Dumpster, Goodwill, Garage Sale, Obscurity or Posterity? Your music. Your choice.

A friend of mine called and said he just scored big. I assumed he meant hookers and blow at Black Friday sale prices.

“No” he said. “I picked up some original music. Dirt cheap.”

My stomach turned, familiarly.

“Big deal,” I said, “Original music dirt cheap. Welcome to the world of modern music.”

“No, dude, this is different. This is music by someone famous! I got it at a garage sale, well, more accurately an estate sale. One of those “somebody famous died” yard sales. It’s written by Famous Actor Guy.” (I can’t reveal the details – sworn to secrecy etc. Plus this friend really does have pictures of me not only with a goat but with a very drunk manatee. Now THAT was some crazy shit I’ll tell you what!)

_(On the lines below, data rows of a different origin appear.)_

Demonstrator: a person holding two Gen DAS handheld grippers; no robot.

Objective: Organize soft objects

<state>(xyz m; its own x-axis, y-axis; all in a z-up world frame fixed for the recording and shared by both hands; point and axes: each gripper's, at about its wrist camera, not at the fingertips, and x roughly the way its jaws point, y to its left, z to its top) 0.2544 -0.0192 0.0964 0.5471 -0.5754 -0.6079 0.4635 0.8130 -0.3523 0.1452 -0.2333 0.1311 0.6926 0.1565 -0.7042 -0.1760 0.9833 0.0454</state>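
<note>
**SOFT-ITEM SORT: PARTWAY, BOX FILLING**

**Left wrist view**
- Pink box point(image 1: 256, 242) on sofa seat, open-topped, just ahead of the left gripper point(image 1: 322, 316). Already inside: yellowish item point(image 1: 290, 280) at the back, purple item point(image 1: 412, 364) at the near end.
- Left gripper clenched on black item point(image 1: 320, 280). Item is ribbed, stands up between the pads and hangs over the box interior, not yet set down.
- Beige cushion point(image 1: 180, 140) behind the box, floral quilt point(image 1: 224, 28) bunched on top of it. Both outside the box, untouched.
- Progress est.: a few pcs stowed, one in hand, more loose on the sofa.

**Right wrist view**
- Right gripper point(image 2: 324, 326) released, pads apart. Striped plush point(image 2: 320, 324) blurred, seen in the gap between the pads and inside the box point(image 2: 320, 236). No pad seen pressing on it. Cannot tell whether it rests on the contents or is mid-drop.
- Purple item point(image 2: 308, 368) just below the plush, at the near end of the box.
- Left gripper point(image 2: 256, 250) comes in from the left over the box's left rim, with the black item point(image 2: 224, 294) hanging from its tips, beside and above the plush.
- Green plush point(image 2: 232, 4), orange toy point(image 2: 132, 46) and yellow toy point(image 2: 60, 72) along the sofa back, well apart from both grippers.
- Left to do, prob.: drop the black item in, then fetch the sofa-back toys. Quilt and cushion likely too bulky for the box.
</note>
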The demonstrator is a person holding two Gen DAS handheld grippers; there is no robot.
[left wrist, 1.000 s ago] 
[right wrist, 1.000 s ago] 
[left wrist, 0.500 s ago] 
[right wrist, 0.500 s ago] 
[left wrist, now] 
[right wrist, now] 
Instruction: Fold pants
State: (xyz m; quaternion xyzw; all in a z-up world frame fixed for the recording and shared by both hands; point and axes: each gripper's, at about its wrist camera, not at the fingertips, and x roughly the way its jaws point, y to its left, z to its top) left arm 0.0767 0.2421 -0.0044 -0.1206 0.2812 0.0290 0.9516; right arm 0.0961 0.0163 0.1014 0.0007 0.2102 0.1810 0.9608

He goes on to tell me Famous Hollywood Actor Guy had died and the family was selling everything. Right here in Bev Hills. On Dead Guy’s own god damn lawn no less. His life’s accomplishments, belongings, memories, underwear, scattered amongst the crab grass and aphids. For pennies on the dollar. You can’t pass up deals like this!

Although my friend was elated, it depressed the shit out of me. Is this what will become of my music after I’ve gone to the great strip club in the sky?

What my buddy purchased for $20 – twenty fucking dollars - FYI your Starbucks tab for this week – was famous guy’s original sheet music. Hand written lyrics. Musical ideas. Sketches. Complete songs. The dead celeb wrote music when he wasn’t acting. Songs. With lyrics. Charts. Pro charts. Done by a famous arranger from way back when. I’ve seen the charts. They’re beautiful. The tunes are nice. Obviously this was more than a hobby to the guy. He finished the songs and then laid out real cold cash to someone well known in the music business to arrange all of them. Was probably planning to book a high-end studio in Hollywood and record the tunes. Maybe with a famous big band. Probably pull in a couple of favors and get some famous singers on the tracks. Shit, he probably wanted to sit in on one of the tunes. Hell, probably had wishes of signing a record deal, putting the record out and climbing the Hit Parade. Changing his business card to read “Actor/Composer.”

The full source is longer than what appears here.